Back to Gems of AI

ElevenLabs just killed the keyboard (and launched 3 new platforms)

ElevenLabs isn't just a voice tool anymore. With ElevenAgents, Creative, and API, they are building the infrastructure for the voice-first future.

We’ve spent the last three years obsessing over which AI model is the smartest. Is it GPT-4? Claude? Gemini? We argue about reasoning capabilities and coding benchmarks like sports fans arguing about stats.

But while everyone was looking at the brain, ElevenLabs was quietly building the mouth—and more importantly, the ears.

This week, they dropped a massive update that makes one thing very clear: Voice is the interface of the future. And they don't just want to be a part of it; they want to be the infrastructure it runs on.

They announced three new platforms: ElevenAgents, ElevenCreative, and ElevenAPI.

Here is why this matters more than another 5% bump in reasoning ability.

Talking > Typing

I spoke with Carles Reina, one of the earliest team members at ElevenLabs, earlier this week. He said something that stuck with me:

"Talking to technology is a lot more natural and engaging and quicker and easier than actually writing to technology."

It sounds obvious, but look at how we actually use AI today. We type. We edit prompts. We treat it like a terminal.

But humans weren't built to type. We were built to speak. We convey more in the tone of a "hello" than in three paragraphs of text. The friction of typing is the biggest bottleneck between us and the intelligence we've built.

ElevenLabs is removing that friction.

Platform 1: ElevenAgents

This is the big one. Until now, building a voice agent was a nightmare of gluing together a transcription model (Whisper), an LLM (GPT-4), and a TTS model (ElevenLabs). The latency killed the vibe. You’d say something, wait three seconds, and get a robotic response.

ElevenAgents changes the architecture.

Expressive Mode & Turn-Taking

The new "Expressive Mode" isn't just reading text; it's acting. It understands context. But the real magic is the turn-taking system.

In a real conversation, you don't wait for a "complete" signal to start talking. You interrupt, you pause, you read the room. ElevenAgents reads emotional cues from how you speak, not just what you say. It knows when you're hesitant, angry, or rushing, and it responds in kind.

This is already live with major governments (like Ukraine and US local municipalities), which tells me this isn't just a tech demo. It’s enterprise-ready infrastructure.

Platform 2: ElevenCreative

If ElevenAgents is for conversation, ElevenCreative is for production.

This is their play to own the entire media generation pipeline. It’s not just voice anymore. You can generate:

  • Images
  • Video
  • Music
  • Sound Effects

The "Flows" Editor

The most interesting part here is Flows, a node-based video editor coming soon. Instead of a linear timeline, you build automated content pipelines. Imagine a flowchart where one node generates a script, the next generates the voiceover, the third picks stock footage (or generates it), and the final node stitches it all together.

Music Marketplace

They’re also launching a marketplace where musicians can publish tracks or fine-tune models on their style. If someone generates a song using your style, you earn royalties. This is the "creator economy" model applied to AI generation, and it's a smart way to get artists on board rather than just scraping their work.

Platform 3: ElevenAPI

This is the foundational layer. ElevenAPI gives developers direct access to the raw models powering everything else.

Whether you need dubbing, transcription, sound effects, or speech-to-speech, it’s all here. This is the "AWS for Voice" play. By opening up the API, they ensure that even if you don't use their apps, the app you do use is probably running on their rails.

Why "Empathy" is the Killer Feature

We often talk about AI "alignment" in terms of safety.
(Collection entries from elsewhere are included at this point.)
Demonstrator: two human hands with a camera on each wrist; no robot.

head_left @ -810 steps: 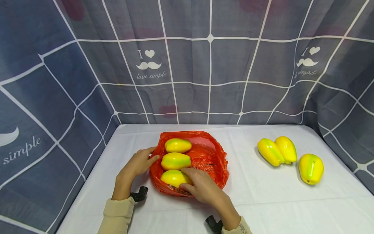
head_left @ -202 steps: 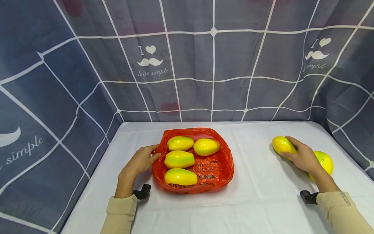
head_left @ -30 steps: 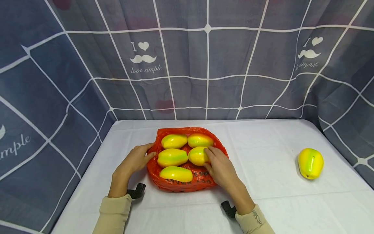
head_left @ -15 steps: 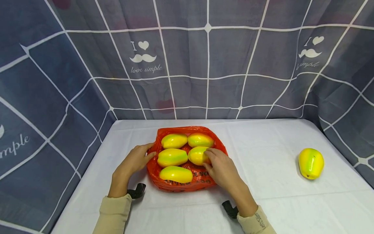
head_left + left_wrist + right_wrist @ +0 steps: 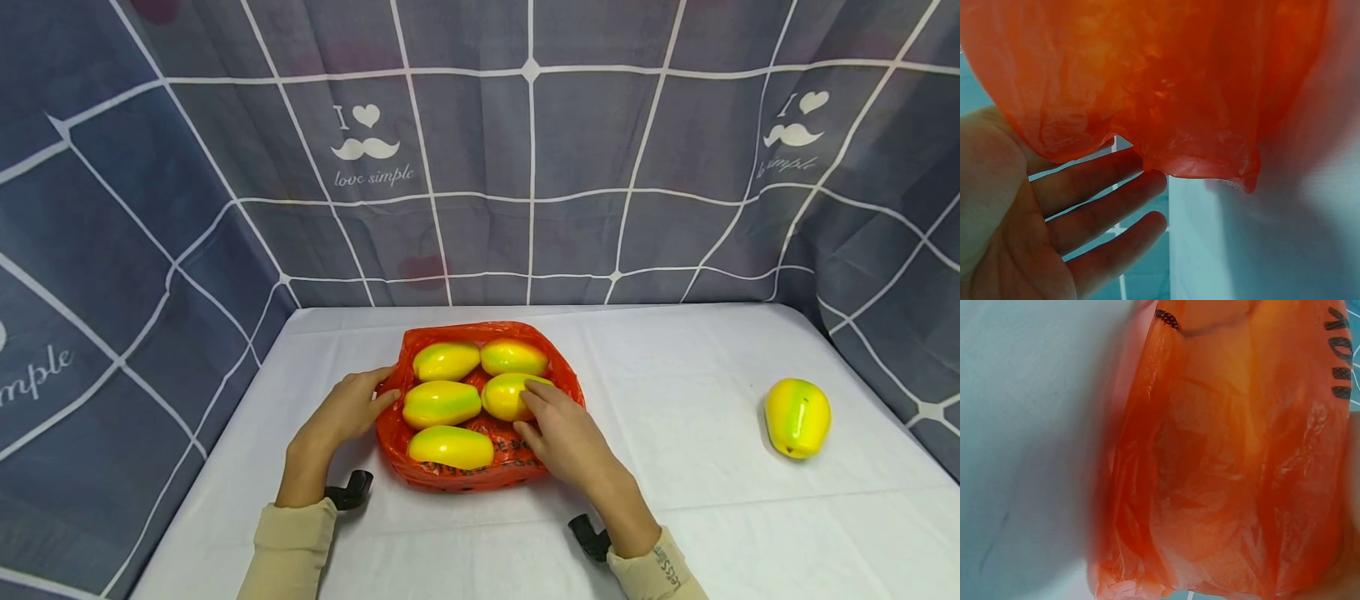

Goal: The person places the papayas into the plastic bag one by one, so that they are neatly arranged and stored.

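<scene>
A white cloth-covered tabletop (image 5: 675, 467) carries a crumpled orange plastic bag (image 5: 558, 379) near the middle of its far edge, mouth spread open. Five yellow-green plastic mangoes lie in the bag, long axes running left to right. The left hand (image 5: 341, 412) rests against the bag's left rim, fingers nearly straight — the left wrist view shows them relaxed beside the plastic. The right hand (image 5: 558, 429) curls its fingertips on the middle-right mango (image 5: 504, 397), touching it from the near right side. A sixth yellow-green mango (image 5: 797, 417) lies well apart by the tabletop's right edge — the right hand is nearer to it.
</scene>
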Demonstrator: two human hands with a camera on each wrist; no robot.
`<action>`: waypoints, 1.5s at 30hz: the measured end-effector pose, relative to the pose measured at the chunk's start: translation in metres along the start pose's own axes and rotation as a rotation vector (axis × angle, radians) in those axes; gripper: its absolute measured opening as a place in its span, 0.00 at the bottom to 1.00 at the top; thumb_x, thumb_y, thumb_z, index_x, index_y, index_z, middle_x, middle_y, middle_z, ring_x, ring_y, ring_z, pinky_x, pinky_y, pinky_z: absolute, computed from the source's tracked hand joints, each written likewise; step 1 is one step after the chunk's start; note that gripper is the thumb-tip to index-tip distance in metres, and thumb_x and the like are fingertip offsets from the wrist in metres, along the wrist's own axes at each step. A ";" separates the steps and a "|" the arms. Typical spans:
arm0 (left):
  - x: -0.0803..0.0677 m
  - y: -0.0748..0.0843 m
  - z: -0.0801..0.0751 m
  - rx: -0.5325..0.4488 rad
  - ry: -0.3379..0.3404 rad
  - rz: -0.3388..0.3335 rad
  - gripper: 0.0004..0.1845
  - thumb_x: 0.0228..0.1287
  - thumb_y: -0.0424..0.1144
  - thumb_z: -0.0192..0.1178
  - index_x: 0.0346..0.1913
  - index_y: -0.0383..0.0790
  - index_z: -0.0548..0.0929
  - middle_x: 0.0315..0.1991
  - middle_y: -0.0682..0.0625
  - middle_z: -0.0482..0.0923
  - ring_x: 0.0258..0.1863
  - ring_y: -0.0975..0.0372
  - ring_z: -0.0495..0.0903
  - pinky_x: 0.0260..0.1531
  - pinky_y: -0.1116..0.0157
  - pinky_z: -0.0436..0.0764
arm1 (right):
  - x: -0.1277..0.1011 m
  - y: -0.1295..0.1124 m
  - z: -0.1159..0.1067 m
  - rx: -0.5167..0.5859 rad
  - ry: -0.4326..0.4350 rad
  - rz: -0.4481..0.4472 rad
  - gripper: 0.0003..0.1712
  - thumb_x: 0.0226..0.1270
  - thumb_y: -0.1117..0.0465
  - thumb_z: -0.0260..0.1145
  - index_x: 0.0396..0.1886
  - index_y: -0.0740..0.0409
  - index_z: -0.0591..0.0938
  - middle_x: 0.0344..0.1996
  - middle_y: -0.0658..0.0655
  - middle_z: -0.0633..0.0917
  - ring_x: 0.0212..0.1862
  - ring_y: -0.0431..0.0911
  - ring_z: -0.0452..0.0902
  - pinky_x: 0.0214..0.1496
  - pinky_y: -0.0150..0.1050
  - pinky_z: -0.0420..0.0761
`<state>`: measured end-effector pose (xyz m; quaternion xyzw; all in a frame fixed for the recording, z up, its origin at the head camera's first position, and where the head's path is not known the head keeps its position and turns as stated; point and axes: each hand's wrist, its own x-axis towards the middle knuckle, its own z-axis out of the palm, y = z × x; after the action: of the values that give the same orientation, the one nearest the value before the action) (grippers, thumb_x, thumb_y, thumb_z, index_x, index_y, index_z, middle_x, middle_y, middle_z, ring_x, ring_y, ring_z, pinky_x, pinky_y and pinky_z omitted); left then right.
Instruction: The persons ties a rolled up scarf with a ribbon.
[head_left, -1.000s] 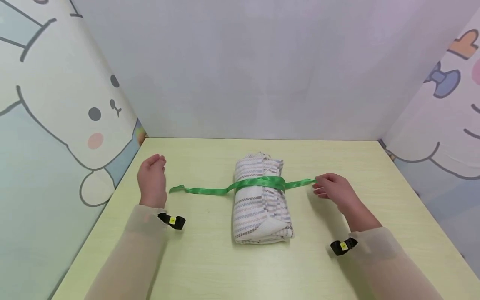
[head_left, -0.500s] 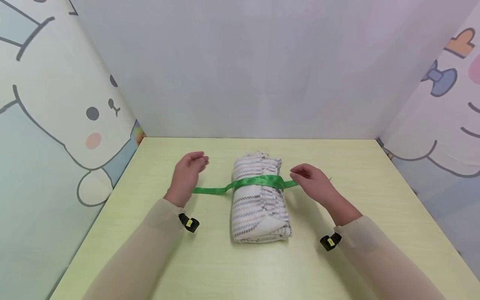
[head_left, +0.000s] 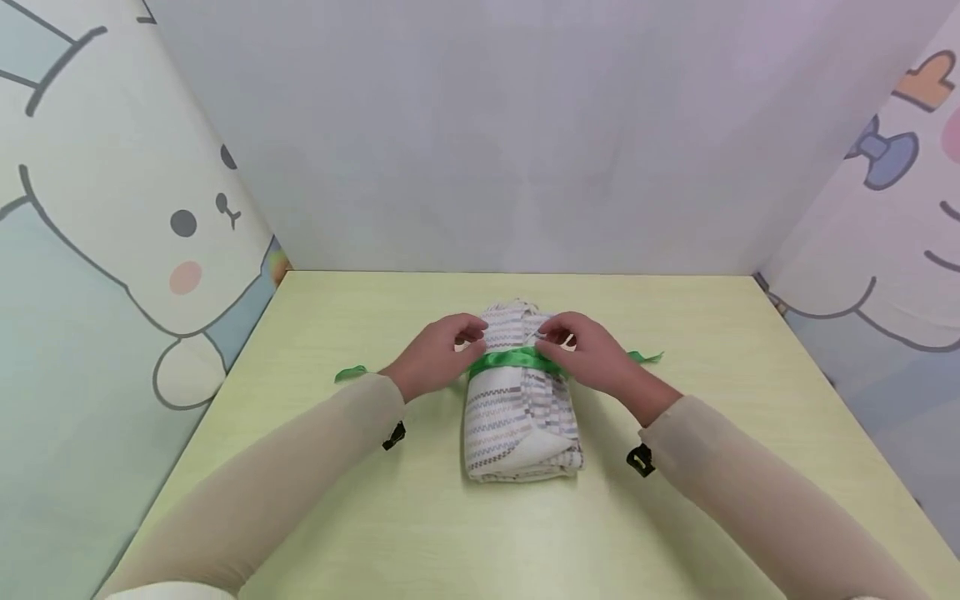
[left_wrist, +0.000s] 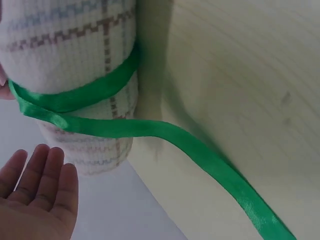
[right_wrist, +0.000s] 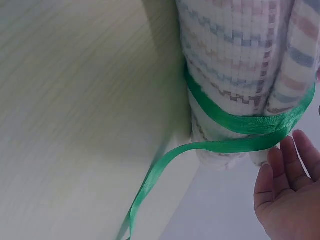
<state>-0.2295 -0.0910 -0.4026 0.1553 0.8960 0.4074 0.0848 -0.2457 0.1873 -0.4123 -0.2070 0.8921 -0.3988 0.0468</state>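
A folded white cloth with striped weave lies upright on the table, a green ribbon wrapped round its middle. From the left, my left hand reaches the cloth, its thumb at the ribbon and fingers slightly bent. My right hand is opposite, thumb close to the ribbon. A gap shows between thumb and fingers on both hands. In the left wrist view, the fingers extend beside the ribbon without curling round it. The right wrist view has relaxed fingers just under the ribbon. Contact of the fingertips is partly hidden.
One loose ribbon end lies to the left and another ribbon end to the right. The pale table meets a plain back wall. Cartoon-printed side walls flank it.
Both hands have moved inward to the cloth's middle, the left from the far left side. The right hand has let go of the ribbon's right end. The cloth stays in place.
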 end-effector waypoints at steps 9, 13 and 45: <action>0.008 0.005 0.004 0.141 -0.051 0.068 0.18 0.76 0.47 0.61 0.62 0.45 0.80 0.51 0.56 0.77 0.50 0.61 0.75 0.55 0.61 0.77 | 0.011 -0.007 0.003 -0.081 -0.094 -0.027 0.14 0.74 0.49 0.69 0.50 0.53 0.85 0.41 0.49 0.84 0.44 0.47 0.76 0.48 0.46 0.77; 0.009 0.006 0.008 0.184 -0.079 0.069 0.16 0.75 0.46 0.62 0.59 0.45 0.81 0.48 0.57 0.78 0.47 0.62 0.75 0.52 0.62 0.77 | 0.015 -0.005 0.005 -0.070 -0.142 -0.013 0.13 0.73 0.49 0.69 0.47 0.51 0.84 0.38 0.50 0.83 0.41 0.47 0.76 0.46 0.46 0.78; 0.019 0.011 -0.004 0.066 -0.241 -0.003 0.12 0.77 0.49 0.60 0.39 0.44 0.79 0.31 0.50 0.76 0.30 0.60 0.73 0.33 0.63 0.73 | 0.019 -0.007 -0.006 0.081 -0.222 0.040 0.16 0.79 0.50 0.62 0.33 0.55 0.77 0.24 0.54 0.73 0.27 0.48 0.67 0.35 0.43 0.72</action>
<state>-0.2457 -0.0806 -0.3922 0.2047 0.8923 0.3561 0.1872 -0.2625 0.1799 -0.4017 -0.2303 0.8685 -0.4082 0.1616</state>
But there's another kind of alignment: Emotional Alignment.

The smartest AI in the world is useless if talking to it feels like filing a tax return.

I've noticed a shift in my own behavior recently. I speak to models far more than I type now. When an agent can hear the frustration in my voice and soften its tone, or hear my excitement and match my energy, the dynamic changes. It stops being a tool and starts feeling like a collaborator.

ElevenLabs understood this before anyone else. They realized that while OpenAI and Google fight over the brain, the real value is in the connection.

Conclusion

The keyboard had a good run. It served us well for the first few decades of computing. But as AI gets smarter, our interface needs to get faster and more fluid.

ElevenLabs isn't just making better voices. They are building the operating system for a world where we finally stop typing and start talking.

Give the new Expressive Mode a try. It might be the first time you forget you're talking to a machine.